Da ragazzo Iyad ha lasciato Khan Yunis per approdare in Corsica, dove ha studiato cinema grazie a una borsa di studio. Ma ha scelto poi di tornare a casa per raccontare, ci dice, «la vita quotidiana a Gaza: gli artisti, le donne, gli sportivi, i disabili, tutto ciò che non si vede nel racconto dei media». Il suo progetto si chiama, o si chiamava, Gaza Stories. «Ora però non so più cosa potrò mostrare della vita quotidiana di Gaza». In Francia Iyad ha tuttora amici e connessioni, anche professionali, e un visto Schengen tuttora valido. Inevitabile chiedergli se di fronte alla nuova guerra e allo sfacelo di cui si è fatto testimone nei giorni scorsi anche per il Nouvel Observateur non stia pensando di lasciare Gaza. La domanda è per lui lacerante. «Vivo nell’incertezza sin dalla prima guerra contro la Striscia. Vorrei far crescere le mie figlie nella nostra cultura, nel nostro posto. Ma allo stesso tempo vorrei farle crescere in un ambiente stabile e sicuro per il loro futuro». Ma al momento, tutto sommato, prevale il primo intento: «Anche quand’ero da solo in Francia non ero mai contento, sapendo che i miei cari soffrivano quaggiù mentre passeggiavo per i bei quartieri di Parigi in tutta sicurezza.
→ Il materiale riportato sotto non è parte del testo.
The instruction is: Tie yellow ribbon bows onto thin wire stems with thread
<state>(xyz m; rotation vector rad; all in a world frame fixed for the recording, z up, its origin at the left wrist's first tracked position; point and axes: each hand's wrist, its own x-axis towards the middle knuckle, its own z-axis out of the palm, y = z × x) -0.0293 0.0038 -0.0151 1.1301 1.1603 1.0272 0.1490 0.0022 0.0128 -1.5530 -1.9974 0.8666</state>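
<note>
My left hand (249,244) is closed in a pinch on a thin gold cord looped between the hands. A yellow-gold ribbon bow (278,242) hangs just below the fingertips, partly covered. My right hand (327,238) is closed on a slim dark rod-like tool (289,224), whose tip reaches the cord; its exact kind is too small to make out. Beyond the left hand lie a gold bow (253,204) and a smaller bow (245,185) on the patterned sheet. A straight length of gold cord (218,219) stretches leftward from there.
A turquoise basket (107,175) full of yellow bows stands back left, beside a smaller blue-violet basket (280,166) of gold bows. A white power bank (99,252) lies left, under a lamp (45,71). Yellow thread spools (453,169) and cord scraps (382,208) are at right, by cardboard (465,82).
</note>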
Preferisco morire a casa mia piuttosto che vivere in una falsa serenità in Europa». Poi si adira: «È l’occupazione israeliana che stravolge le nostre vite, i responsabili dovrebbe finire di fonte alla giustizia internazionale». Conclusione, per sé e la sua famiglia: «Vorrei solo poter vivere in pace e sicurezza qui a Gaza».

Le responsabilità di Hamas e l’orizzonte con Israele

Già, la pace. Ma a cosa pensa esattamente oggi un cittadino palestinese come Iyad quando pronuncia quella parola? Alla possibilità di vivere un giorno in pace accanto a Israele? Ci pensa bene, il regista di Khan Yunis, poi risponde con una metafora: «Due montagne non s’incontrano mai. Loro vogliono prendersi tutta la Palestina, noi vogliamo la liberazione dei prigionieri e il diritto di ritorno», scandisce. «Dobbiamo resistere con tutti i mezzi», chiosa. In quel tutti ci sono anche gli assassini indiscriminati, stupri, torture e rapimenti scatenati da Hamas 17 giorni fa? Iyad è a disagio, vorrebbe non rispondere. Ma lo fa: «Io resisto con la mia forma di resistenza personale – il cinema. Altri con altre forme. I francesi durante la Seconda guerra mondiale non accoglievano certo gli occupanti tedeschi con corone di fiori no?». Vale tutto, dunque, perfino nascondersi come fanno quotidianamente i tagliagole di Hamas dentro chiese, moschee e ospedali, trasformando i civili palestinesi in scudi umani? «Non difendo quel partito politico – concede Iyad – ma subiamo tutti la stessa cosa: è l’occupazione israeliana a non fare distinzione tra civili e “resistenti armati”. Vogliono ripulire tutto, e cacciarci da questa terra». La stessa frase, a parti invertite, che dopo il massacro del 7 ottobre pronuncerebbero oggi senza esitazione molti israeliani. E il dramma della guerra è tutto qui.